I went to the VA again and somebody else had a look at me. This doctor said I needed an operation. I told Christine, "I'm so scared I can't stand it. I wish I could die." I wanted us to make a pact-we would kill ourselves. The doctor said he had to make a big incision and then pull the flesh and wrap it around my insides to keep them from pushing out. He said it would be very painful and it might not be successful. I checked into the hospital. I was so messed up from the things I'd been doing it took them a month and a half with food and vitamins to build me up so they could operate.

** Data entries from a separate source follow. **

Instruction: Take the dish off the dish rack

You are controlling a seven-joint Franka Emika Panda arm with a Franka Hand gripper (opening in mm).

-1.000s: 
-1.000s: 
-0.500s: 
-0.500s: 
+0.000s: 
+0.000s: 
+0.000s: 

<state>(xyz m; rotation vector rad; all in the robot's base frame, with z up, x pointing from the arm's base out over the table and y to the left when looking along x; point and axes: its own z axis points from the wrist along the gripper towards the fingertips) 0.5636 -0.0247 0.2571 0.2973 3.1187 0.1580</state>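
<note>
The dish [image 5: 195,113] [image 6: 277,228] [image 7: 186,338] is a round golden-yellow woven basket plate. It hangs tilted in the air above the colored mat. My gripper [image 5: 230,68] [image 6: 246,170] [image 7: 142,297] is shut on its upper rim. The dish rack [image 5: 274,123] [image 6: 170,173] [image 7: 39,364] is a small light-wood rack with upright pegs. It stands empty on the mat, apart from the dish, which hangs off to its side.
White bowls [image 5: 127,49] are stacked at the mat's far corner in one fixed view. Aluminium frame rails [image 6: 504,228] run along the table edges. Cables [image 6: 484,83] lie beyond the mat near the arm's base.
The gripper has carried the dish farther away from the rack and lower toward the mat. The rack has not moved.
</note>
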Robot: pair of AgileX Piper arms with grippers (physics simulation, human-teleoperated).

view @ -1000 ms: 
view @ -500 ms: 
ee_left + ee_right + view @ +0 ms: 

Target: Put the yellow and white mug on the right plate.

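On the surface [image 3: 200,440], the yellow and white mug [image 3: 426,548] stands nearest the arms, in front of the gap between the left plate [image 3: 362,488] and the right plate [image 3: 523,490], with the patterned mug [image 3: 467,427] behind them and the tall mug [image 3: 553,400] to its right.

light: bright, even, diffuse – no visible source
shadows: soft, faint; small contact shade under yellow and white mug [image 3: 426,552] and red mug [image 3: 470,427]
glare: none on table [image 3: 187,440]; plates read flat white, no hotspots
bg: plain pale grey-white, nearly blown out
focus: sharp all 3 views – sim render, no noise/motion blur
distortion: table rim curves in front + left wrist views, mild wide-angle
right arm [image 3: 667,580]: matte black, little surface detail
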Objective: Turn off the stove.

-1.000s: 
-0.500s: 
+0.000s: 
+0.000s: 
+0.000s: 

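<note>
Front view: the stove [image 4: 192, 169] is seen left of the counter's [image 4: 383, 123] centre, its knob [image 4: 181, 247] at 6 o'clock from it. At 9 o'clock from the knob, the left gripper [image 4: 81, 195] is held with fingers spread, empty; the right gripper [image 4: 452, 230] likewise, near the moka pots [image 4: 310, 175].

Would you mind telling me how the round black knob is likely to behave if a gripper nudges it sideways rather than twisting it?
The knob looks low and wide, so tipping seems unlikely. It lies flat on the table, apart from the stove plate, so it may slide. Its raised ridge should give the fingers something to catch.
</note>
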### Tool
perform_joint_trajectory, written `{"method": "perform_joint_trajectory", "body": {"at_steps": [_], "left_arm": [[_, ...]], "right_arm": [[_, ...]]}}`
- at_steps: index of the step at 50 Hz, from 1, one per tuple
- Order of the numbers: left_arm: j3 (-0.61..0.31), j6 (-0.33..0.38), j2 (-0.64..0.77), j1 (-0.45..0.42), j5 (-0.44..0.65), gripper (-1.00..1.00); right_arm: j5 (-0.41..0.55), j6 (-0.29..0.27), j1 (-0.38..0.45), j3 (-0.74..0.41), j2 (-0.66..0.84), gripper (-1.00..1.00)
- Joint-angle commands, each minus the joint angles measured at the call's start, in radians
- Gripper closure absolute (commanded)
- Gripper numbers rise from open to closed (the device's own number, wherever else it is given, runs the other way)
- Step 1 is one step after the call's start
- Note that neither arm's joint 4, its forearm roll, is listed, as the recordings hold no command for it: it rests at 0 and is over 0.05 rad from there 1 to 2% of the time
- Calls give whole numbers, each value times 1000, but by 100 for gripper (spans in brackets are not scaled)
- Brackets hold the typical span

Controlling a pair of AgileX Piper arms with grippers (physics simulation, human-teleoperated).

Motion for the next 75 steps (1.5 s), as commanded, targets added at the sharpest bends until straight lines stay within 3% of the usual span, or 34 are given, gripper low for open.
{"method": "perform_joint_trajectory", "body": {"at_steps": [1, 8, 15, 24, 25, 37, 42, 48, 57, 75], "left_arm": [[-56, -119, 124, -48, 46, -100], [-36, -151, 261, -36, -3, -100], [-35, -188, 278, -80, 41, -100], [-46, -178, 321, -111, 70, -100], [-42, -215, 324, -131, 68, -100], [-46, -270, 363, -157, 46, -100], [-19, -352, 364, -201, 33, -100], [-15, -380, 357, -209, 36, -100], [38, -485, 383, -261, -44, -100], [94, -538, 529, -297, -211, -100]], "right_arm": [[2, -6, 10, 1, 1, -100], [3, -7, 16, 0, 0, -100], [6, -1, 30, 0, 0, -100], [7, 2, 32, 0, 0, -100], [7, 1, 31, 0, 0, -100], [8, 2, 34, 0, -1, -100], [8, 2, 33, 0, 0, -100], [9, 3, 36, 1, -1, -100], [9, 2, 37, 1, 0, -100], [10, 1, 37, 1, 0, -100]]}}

I had the operation. I got pneumonia again. Finally I went home. I laid in bed and Christine gave me medicine. I couldn't lay on either of my sides or on my stomach. Fortunately we had a little TV at the foot of the bed. The guy came around with the Numorphan, and I bought some heroin, too. I got strung out like a dog. Then one day I noticed the little pain again. I looked at my stomach and saw a swelling. There was a little area right in the middle that was puffing out exactly the way it had the last time. I had the TV by the bed, and I left it on all day and all night.

Christine couldn't stand it anymore. She wanted me to go to her mother's house and stay. Her mother was sick, too. She had had an operation at the same time, and Christine wanted to take care of both of us at her mother's. I was using. I couldn't do it. She had to leave. She said, "You're just going to kill yourself! That's all you want to do! I can't watch it anymore!" She cried and called me every name under the sun. She left. I laid in bed and watched television.

In the icebox was a little lunch meat, a little jar of mayonnaise, and half a loaf of bread. I'd take my medicine. This guy would come with the Numorphan. The guy I was copping stuff from, he'd bring a taste over and lay it on me; I got him to go pawn my horn. Christine came back three days later. She burst out crying when she saw me: "Oh God, Art, you look like you're dead. Look at yourself!"